In its heyday, Bursa was a stop on the famed Silk Road and a world trade center for silk cocoons and silk fabric. The Ottomans spun the local silk industry into international fame, and by the 16th and 17th centuries, Bursa silk had become a highly desirable luxury throughout Europe, North Africa and parts of Asia.
One of the most important luxury items utilizing Bursa silk were the Bursa silk carpets that adorned the eastern and western palaces. However, eventually carpet weaving in Bursa fell victim to time. But with the project Bursa Silk Revives, the famous carpets of the province are back in production. Carpets are woven with a technique practiced by Turks for 4,000 years. Each carpet, which takes more than six months to weave, contains over a million knots, and 38,000 silkworm cocoons are used.

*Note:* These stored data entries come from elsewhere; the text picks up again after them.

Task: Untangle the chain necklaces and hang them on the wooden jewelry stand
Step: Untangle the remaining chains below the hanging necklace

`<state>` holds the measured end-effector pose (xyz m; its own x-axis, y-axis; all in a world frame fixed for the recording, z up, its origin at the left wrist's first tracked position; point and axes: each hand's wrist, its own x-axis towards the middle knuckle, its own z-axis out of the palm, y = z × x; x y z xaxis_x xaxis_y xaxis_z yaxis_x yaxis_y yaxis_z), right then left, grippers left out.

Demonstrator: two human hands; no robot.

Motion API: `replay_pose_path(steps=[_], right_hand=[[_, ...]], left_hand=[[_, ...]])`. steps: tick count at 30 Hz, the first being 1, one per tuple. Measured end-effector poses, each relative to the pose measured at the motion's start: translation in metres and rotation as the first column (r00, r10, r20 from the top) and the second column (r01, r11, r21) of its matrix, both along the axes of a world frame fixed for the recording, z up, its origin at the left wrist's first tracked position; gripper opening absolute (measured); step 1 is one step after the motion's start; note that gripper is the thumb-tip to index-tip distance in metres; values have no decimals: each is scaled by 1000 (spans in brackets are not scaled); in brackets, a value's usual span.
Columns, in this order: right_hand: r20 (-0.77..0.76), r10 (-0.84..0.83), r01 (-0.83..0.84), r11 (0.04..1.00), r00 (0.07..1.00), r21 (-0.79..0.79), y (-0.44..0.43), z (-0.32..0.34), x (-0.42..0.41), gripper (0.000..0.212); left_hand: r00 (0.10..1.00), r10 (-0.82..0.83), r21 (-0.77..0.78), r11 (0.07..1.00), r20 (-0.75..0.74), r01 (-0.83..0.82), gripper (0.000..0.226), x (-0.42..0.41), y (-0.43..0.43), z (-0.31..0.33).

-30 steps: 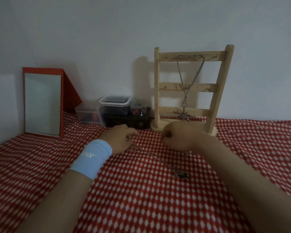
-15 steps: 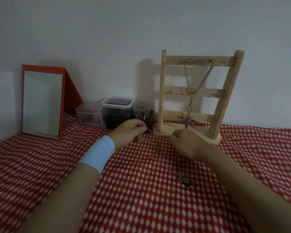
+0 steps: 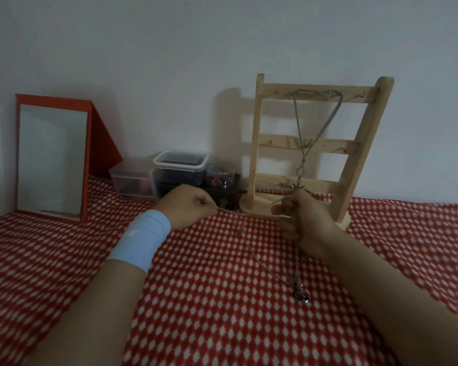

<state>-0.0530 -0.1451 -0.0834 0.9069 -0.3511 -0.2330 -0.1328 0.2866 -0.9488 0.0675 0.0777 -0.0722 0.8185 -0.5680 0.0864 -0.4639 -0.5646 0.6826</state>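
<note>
The left hand [image 3: 188, 207] and right hand [image 3: 306, 224] both grip the thin chain [image 3: 262, 262], and a hard pull could snap it.

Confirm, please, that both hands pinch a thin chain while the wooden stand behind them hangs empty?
Not empty: the head view shows one necklace hanging from the wooden stand's top rail. The left hand and right hand do pinch the thin chain.

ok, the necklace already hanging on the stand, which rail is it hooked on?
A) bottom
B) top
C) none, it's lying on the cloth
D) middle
B: the hung necklace loops over hooks on the top rail of the wooden stand, and its star pendant dangles down by the bottom rail.
</note>
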Motion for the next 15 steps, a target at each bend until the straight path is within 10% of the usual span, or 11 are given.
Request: replay_pose_path(steps=[6, 10, 15], right_hand=[[-139, -119, 12, 800, 983, -600, 3, -2, 0, 28], [-205, -91, -168, 311, 974, -935, 6, -4, -4, 39], [-318, -155, -350, -273, 935, -896, 21, 4, -4, 27]], left_hand=[[829, -264, -687, 702, -493, -185, 17, -7, 0, 6], [932, -154, -510, 860, -329, -38, 12, -8, 0, 9], [986, -111, -264, 962, -128, 74, 11, -13, -4, 14]])
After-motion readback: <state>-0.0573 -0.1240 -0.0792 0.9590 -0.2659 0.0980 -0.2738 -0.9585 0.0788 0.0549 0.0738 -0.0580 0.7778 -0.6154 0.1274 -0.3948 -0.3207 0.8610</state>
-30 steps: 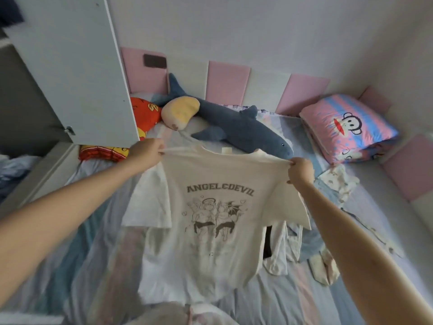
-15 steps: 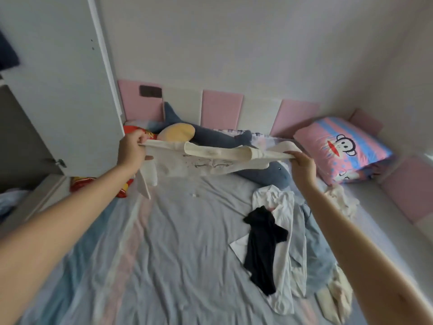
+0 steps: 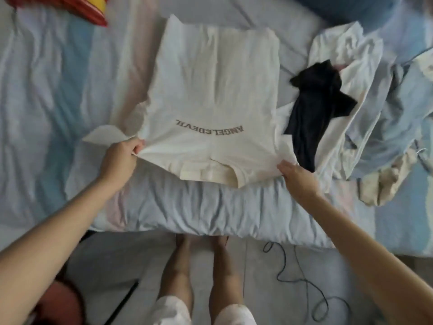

As a part of the project, the first revived Bursa silk carpets were sent to the palace of the emir of Qatar.
Speaking to the press, Bursa Metropolitan Municipality Mayor Alinur Aktaş said Bursa silk is an important part of the culture of the city and a major tourist attraction. "Bursa silk was once the apple of the eye of the Ottoman court and European palaces. Bursa silk was always seen as superior to the silk of China and Iran. For the last 30 years, Bursa silk was hardly produced. With this project, we aim to bring back the glory of Bursa silk," Mayor Aktaş explained.